#### Required action:
Pull every line containing the word "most" from the records.

Extracted data entries:
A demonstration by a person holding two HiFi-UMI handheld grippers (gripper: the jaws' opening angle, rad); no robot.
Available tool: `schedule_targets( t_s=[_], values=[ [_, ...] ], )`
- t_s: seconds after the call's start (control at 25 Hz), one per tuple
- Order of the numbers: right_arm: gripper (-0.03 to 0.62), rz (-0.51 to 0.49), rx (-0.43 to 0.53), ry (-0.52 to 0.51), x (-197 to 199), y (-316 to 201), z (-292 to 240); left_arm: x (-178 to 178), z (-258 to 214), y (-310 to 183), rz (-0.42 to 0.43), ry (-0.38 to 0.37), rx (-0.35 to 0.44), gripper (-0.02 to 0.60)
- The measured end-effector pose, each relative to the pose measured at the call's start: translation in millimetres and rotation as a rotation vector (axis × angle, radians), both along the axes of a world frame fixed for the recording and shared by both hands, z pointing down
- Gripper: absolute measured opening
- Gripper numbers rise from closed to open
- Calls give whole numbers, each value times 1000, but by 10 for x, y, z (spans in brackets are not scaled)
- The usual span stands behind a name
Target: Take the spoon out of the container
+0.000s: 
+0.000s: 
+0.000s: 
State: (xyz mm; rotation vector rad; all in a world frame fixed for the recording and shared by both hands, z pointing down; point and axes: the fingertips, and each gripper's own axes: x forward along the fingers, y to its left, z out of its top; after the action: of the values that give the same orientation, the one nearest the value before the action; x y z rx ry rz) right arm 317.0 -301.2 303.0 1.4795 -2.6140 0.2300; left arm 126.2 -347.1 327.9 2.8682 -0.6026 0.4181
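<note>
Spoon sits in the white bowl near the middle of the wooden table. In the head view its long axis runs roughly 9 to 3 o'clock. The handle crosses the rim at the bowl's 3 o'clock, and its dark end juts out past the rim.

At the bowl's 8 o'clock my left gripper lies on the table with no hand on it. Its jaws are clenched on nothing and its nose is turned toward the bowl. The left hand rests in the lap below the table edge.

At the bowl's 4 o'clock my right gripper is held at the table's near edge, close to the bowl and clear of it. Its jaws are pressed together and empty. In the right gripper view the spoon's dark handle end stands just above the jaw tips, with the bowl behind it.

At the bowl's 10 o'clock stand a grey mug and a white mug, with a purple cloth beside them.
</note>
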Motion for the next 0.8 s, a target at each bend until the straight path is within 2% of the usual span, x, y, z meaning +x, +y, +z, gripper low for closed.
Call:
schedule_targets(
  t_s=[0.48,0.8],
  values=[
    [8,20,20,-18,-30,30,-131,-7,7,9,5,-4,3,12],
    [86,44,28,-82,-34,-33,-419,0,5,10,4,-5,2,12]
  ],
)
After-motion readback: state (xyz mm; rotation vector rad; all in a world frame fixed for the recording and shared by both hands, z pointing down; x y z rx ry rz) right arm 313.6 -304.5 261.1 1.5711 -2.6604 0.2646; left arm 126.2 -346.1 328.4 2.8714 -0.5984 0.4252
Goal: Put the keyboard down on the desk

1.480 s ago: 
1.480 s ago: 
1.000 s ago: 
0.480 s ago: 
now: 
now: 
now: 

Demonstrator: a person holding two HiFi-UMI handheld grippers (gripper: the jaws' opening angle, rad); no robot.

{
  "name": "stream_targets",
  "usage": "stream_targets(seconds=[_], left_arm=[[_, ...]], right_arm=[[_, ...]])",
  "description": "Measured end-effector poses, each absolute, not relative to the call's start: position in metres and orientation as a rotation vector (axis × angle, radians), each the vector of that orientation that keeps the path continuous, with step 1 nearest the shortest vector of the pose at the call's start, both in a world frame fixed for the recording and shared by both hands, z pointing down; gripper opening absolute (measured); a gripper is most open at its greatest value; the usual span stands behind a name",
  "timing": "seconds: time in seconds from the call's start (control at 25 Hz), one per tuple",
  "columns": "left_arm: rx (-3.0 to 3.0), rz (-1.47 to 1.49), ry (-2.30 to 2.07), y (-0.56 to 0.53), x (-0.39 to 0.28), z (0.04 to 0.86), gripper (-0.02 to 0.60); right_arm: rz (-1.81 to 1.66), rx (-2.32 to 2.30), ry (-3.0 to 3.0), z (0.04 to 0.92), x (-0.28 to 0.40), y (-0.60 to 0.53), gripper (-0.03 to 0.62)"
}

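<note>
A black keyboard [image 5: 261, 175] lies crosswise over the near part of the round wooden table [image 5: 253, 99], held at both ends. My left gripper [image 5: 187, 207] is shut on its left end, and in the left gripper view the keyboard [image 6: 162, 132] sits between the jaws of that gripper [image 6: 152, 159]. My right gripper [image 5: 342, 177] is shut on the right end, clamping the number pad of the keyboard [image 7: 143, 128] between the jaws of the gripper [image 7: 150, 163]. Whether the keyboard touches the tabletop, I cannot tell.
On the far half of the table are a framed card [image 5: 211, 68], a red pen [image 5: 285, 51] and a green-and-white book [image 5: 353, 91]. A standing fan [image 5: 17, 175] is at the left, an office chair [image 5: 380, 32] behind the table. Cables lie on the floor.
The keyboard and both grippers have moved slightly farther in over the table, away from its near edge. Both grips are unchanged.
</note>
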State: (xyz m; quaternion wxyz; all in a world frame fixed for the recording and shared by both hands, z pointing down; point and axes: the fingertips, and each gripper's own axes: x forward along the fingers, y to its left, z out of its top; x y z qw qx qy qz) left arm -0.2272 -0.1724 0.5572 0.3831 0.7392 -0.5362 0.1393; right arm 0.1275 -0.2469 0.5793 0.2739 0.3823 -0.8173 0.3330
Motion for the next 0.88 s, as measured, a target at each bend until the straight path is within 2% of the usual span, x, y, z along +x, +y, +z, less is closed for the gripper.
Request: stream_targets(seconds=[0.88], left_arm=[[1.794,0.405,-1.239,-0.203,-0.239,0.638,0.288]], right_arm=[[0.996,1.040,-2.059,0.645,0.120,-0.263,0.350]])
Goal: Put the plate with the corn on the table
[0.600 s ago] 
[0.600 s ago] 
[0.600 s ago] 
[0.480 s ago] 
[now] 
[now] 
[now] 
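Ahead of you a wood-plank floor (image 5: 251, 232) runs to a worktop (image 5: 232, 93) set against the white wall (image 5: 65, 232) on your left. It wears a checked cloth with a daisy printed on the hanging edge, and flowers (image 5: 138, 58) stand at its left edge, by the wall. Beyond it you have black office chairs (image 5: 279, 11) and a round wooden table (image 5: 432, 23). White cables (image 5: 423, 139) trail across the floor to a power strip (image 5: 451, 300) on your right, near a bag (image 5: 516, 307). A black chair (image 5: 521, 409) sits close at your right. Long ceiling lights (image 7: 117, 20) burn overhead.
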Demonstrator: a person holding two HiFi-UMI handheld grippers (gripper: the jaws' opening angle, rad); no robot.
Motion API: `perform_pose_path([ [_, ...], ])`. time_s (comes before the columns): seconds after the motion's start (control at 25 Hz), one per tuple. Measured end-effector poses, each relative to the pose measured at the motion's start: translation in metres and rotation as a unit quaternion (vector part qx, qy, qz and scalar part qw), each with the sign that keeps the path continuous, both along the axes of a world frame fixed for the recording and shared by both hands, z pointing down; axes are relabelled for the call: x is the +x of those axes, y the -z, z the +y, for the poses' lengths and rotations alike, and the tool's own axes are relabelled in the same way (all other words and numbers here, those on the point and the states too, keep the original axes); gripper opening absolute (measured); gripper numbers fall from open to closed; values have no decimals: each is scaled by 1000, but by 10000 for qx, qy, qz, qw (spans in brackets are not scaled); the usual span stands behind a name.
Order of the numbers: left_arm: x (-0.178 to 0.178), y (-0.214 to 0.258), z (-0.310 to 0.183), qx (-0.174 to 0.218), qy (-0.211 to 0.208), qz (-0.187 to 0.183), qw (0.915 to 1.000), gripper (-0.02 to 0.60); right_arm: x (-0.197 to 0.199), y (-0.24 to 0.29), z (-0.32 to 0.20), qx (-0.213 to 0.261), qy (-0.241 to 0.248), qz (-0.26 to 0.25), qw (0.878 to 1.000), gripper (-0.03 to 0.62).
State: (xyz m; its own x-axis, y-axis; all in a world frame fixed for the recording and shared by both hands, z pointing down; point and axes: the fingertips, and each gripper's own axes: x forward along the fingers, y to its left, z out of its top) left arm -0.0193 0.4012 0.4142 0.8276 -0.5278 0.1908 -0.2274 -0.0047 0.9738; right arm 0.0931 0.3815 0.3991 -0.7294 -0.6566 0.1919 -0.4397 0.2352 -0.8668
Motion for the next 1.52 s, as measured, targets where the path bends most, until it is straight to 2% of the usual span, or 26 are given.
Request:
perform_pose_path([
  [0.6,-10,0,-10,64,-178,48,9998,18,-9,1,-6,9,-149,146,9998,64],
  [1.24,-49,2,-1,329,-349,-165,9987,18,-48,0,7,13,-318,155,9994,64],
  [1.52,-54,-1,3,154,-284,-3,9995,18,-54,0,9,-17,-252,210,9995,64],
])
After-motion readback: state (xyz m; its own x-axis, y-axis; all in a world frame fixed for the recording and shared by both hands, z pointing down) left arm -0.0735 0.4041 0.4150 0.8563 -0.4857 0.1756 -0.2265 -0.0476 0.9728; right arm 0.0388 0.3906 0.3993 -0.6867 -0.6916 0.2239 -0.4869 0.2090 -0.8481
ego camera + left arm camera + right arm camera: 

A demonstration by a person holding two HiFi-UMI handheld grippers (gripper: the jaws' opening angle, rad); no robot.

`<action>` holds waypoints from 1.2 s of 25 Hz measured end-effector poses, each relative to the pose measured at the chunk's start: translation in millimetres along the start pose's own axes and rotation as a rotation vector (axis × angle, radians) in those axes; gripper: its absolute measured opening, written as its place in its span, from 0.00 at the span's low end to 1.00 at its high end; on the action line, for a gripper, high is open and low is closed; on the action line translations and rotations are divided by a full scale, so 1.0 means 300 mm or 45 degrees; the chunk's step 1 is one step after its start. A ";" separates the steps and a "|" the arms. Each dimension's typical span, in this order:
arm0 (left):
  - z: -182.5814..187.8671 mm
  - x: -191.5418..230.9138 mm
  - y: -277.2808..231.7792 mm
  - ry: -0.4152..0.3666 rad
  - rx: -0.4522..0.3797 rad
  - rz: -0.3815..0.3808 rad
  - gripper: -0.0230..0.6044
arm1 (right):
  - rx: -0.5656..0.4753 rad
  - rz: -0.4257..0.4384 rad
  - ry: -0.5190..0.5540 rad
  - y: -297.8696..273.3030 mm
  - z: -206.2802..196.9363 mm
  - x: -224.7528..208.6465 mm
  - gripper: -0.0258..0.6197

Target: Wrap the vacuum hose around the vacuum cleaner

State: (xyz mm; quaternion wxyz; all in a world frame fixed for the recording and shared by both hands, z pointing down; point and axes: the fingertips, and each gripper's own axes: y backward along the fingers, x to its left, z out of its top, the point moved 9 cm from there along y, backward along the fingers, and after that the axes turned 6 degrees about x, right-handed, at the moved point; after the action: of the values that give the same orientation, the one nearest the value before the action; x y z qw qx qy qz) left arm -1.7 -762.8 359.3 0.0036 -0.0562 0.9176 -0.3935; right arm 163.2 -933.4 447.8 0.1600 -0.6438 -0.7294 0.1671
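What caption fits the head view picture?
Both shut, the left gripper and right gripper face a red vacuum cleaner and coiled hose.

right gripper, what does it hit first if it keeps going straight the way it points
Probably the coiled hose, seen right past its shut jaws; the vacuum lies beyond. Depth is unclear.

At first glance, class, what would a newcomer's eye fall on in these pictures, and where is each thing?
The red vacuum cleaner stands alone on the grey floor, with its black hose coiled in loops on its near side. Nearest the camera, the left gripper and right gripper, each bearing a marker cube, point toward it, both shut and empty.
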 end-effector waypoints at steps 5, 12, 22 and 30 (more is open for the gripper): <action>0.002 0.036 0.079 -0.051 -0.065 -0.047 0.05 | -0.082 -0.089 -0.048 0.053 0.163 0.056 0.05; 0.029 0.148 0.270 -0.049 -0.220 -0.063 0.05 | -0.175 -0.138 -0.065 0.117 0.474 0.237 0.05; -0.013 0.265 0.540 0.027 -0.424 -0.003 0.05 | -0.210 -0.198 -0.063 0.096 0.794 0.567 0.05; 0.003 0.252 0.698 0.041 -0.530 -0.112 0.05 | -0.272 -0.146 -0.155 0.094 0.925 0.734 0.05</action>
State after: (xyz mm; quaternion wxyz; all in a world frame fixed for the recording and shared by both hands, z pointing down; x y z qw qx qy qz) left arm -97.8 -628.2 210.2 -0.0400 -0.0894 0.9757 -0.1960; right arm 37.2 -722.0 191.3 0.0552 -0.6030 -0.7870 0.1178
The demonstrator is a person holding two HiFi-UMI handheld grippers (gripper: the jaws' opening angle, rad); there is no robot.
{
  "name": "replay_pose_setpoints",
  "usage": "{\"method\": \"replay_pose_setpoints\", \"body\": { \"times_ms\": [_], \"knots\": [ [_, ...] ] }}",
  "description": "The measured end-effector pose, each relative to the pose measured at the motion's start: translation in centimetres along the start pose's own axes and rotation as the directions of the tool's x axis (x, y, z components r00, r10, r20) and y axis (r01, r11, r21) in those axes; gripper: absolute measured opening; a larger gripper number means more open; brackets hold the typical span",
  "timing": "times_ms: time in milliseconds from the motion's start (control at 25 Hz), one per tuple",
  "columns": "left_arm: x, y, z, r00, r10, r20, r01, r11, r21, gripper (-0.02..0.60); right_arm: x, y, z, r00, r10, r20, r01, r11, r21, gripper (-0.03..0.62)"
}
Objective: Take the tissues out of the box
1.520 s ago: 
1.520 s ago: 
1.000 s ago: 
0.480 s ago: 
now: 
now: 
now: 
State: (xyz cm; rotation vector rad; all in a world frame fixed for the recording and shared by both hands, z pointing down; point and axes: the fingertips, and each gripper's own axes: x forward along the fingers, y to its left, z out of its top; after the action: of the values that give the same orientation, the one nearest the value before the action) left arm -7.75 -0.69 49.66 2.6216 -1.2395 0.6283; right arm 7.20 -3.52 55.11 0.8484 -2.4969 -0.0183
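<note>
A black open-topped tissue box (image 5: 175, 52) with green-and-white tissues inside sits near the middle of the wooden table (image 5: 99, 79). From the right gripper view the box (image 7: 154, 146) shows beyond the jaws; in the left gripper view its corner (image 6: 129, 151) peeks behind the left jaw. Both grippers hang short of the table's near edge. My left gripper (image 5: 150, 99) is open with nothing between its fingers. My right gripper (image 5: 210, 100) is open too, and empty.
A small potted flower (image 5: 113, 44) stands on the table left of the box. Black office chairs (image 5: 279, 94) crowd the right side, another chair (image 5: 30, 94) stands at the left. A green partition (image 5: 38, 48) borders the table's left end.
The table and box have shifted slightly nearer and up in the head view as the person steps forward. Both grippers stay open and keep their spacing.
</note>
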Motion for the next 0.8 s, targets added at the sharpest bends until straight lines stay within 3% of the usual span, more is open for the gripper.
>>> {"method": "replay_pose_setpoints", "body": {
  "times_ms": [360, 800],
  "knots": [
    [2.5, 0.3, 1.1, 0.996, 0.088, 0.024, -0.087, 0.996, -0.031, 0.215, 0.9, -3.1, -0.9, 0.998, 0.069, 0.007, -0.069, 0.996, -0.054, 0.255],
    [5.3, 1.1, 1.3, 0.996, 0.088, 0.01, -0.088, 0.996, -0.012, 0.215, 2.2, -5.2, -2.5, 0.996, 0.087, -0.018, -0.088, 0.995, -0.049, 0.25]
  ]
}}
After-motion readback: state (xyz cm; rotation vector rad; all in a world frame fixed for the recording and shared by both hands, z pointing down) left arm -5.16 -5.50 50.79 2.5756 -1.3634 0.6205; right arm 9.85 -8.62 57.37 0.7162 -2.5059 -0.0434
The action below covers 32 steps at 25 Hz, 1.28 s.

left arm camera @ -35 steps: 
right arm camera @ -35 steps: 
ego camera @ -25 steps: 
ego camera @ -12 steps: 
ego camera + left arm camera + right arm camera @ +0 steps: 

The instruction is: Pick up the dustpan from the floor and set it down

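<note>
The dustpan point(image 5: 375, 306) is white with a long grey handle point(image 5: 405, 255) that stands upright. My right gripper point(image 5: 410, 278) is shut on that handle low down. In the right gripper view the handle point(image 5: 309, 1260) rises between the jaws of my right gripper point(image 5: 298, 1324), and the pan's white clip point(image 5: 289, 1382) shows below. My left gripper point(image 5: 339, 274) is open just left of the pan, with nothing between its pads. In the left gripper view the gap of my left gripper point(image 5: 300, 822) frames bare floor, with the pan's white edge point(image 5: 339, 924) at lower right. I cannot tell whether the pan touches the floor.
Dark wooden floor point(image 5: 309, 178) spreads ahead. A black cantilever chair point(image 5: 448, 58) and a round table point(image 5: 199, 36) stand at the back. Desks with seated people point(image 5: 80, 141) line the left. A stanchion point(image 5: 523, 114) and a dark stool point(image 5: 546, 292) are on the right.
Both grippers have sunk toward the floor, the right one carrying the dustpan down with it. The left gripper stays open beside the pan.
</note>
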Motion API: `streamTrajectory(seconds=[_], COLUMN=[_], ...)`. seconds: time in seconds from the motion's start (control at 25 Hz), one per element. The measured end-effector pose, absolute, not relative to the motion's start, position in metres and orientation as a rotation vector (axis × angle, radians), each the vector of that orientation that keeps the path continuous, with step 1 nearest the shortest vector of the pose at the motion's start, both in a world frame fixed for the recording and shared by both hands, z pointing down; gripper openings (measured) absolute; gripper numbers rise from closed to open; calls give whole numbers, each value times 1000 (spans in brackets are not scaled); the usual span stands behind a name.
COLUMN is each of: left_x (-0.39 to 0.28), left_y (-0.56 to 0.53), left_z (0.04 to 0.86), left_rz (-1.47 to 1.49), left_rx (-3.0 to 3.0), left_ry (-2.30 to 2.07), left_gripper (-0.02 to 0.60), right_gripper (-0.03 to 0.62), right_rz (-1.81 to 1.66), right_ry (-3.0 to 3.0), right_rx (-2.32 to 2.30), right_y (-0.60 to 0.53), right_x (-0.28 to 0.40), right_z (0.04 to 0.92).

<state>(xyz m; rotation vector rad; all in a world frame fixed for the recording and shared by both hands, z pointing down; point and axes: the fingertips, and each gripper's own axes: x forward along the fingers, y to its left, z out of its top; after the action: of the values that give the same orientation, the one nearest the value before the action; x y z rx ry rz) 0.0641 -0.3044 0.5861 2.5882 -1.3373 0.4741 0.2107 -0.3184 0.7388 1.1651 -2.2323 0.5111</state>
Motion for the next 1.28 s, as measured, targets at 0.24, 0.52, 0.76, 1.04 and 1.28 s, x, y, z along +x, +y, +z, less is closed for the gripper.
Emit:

#### Exercise solution:
  "description": "Measured end-effector poses, each absolute, not relative to the call's start: position in metres and orientation as a rotation vector (axis × angle, radians), each the vector of that orientation that keeps the path continuous, with step 1 nearest the shortest vector of the pose at the call's start, both in a world frame fixed for the recording and shared by both hands, z pointing down; gripper opening absolute (measured); a gripper is most open at its greatest value; the usual span stands behind a name",
Motion for the next 1.52 s, as measured, targets where the path bends most, until it is straight to 2% of the usual span, or 26 are given.

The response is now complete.